DATES: Written comments must be received on or before December 17, 
2018.

ADDRESSES: Submit your comments, identified by Docket No. EPA-R06-OAR-
2007-0314, at https://www.regulations.gov or via email to 
[email protected]. Follow the online instructions for submitting 
comments. Once submitted, comments cannot be edited or removed from 
Regulations.gov. The EPA may publish any comment received to its public 
docket. Do not

[[Page 57702]]

submit electronically any information you consider to be Confidential 
Business Information (CBI) or other information whose disclosure is 
restricted by statute. Multimedia submissions (audio, video, etc.) must 
be accompanied by a written comment. The written comment is considered 
the official comment and should include discussion of all points you 
wish to make. The EPA will generally not consider comments or comment 
contents located outside of the primary submission (i.e., on the web, 
cloud, or other file sharing system). For additional submission 
methods, please contact Carl Young, 214-665-6645, [email protected]. 
For the full EPA public comment policy, information about CBI or 
multimedia submissions, and general guidance on making effective 
comments, please visit https://www.epa.gov/dockets/commenting-epa-dockets.
    Docket: The index to the docket for this action is available 
electronically at www.regulations.gov and in hard copy at the EPA 
Region 6, 1445 Ross Avenue, Suite 700, Dallas, Texas. While all 
documents in the docket are listed in the index, some information may 
be publicly available only at the hard copy location (e.g., copyrighted 
material), and some may not be publicly available at either location 
(e.g., CBI).

FOR FURTHER INFORMATION CONTACT: Carl Young, 214-665-6645, 
[email protected]. To inspect the hard copy materials, please schedule 
an appointment with Mr. Young or Mr. Bill Deese at 214-665-7253.
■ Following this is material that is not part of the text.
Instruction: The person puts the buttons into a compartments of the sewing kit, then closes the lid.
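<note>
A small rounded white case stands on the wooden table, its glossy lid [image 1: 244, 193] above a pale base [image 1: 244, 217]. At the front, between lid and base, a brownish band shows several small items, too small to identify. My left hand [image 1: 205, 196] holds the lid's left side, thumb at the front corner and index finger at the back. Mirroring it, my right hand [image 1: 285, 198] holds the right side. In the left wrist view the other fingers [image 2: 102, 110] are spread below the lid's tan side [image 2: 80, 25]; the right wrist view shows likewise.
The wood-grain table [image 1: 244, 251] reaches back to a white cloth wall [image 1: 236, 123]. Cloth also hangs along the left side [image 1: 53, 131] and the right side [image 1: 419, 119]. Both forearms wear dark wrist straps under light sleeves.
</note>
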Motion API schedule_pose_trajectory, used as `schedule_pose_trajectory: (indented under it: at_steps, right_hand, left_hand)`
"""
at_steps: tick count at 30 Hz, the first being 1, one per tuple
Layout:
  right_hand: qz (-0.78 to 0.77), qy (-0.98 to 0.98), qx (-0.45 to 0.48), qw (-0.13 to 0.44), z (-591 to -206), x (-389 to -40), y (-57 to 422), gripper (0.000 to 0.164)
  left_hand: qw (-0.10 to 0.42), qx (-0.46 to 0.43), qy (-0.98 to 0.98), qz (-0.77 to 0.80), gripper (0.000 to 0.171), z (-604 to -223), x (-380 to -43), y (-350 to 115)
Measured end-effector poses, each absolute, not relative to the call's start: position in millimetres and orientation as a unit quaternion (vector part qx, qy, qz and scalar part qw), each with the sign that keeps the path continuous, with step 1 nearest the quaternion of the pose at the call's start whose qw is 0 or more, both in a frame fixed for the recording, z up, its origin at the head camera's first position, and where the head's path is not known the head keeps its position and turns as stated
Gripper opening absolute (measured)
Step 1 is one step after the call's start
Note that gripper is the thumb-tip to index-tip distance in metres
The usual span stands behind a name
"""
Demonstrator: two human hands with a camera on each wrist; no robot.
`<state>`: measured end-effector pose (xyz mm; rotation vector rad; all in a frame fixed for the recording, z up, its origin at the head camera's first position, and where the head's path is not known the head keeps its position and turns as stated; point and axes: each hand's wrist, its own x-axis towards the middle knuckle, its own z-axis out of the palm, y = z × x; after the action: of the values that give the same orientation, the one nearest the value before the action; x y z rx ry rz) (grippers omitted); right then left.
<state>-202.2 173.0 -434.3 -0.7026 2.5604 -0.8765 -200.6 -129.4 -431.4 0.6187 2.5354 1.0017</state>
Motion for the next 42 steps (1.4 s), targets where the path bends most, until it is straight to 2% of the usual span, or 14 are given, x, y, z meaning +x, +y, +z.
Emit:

SUPPLEMENTARY INFORMATION: Throughout this document wherever ``we,'' 
``us,'' or ``our'' is used, we mean the EPA.

I. Background

A. The 1997 8-Hour Ozone NAAQS and Interstate Transport of Air 
Pollution

    Under section 109 of the CAA, we are required to establish NAAQS 
that are protective of human health (primary NAAQS) and public welfare 
(secondary NAAQS). In 1997, we established new primary and secondary 8-
hour ozone NAAQS of 0.08 parts per million (July 18, 1997, 62 FR 
38856).\1\ Ground level ozone is formed when nitrogen oxides 
(NOX) and volatile organic compounds (VOCs) react in the 
presence of sunlight.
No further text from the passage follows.